Scrape API

This document describes the Scrape functionality/endpoint, its associated HTTP header options, and possible error responses.

Endpoint: service.headless-render-api.com

Scrape Path: /scrape/$URL

Example URL: 

https://service.headless-render-api.com/scrape/https://example.com/

The target $URL is obviously part of the path, but do not re-encode or re-escape it beyond what you'd enter into a browser URL field. Both UTF-8 encoding and percent-encoding are acceptable.

Related links:

Auth

Send your secret API token (you'll get it after creating an account) as a header with all your requests to avoid rate limiting.
X-Prerender-Token
  • curl --header "X-Prerender-Token: secret-token"

Webpage Scrape API

A scraping API. Try it in your browser: service.headless-render-api.com/scrape/https://example.com

cURL

curl https://service.headless-render-api.com/scrape/https://example.com/ > out.html

Node.js client

// npm install prerendercloud
const { body, meta, screenshot, statusCode, headers } = await prerendercloud.scrape("https://example.com/", {
  withMetadata: true,
  withScreenshot: true,
});

Optional HTTP Headers for Headless-Render-API Server Behavior

prerender-wait-extra-long
  • Waits longer than normal for a page to finish rendering.

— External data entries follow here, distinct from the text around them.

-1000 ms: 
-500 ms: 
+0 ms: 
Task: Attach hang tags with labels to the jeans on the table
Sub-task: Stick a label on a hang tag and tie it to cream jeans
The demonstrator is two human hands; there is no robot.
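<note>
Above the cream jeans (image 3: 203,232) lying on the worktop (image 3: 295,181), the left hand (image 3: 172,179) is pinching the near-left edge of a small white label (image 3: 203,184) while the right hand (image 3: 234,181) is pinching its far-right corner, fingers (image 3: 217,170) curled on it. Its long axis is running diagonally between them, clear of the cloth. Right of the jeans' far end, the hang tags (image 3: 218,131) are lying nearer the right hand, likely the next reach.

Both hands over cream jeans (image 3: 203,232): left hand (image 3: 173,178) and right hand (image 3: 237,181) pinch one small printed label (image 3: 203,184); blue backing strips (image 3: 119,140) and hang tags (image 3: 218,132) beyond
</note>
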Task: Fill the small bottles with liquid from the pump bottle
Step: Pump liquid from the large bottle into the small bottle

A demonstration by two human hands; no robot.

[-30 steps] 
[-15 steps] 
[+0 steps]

Similar to Puppeteer's { waitUntil: 'networkidle' }. Useful for pages that depend on AJAX/XHR that fire late or IPFS hosted pages
  • curl --header "Prerender-Wait-Extra-Long: true"
prerender-dont-wait-for-web-sockets
  • By default, headless-render-api.com will wait for all ws activity to finish, but it doesn't make sense to "wait" for them to finish if they never stop. An example: real time prices on a stock price website.
  • curl --header "prerender-dont-wait-for-web-sockets: true"
prerender-block-cookies
  • By default, headless-render-api.com sends cookies back to the server. Use this to block them.
  • curl --header "prerender-block-cookies: true"
prerender-follow-redirects
  • By default, if your origin server returns 301/302, headless-render-api.com will just return that outright - which is appropriate for the common use case of proxying traffic through headless-render-api.com. If using the API in a crawling/scraping/batching you may want to follow redirects.
  • curl --header "Prerender-Follow-Redirects: true"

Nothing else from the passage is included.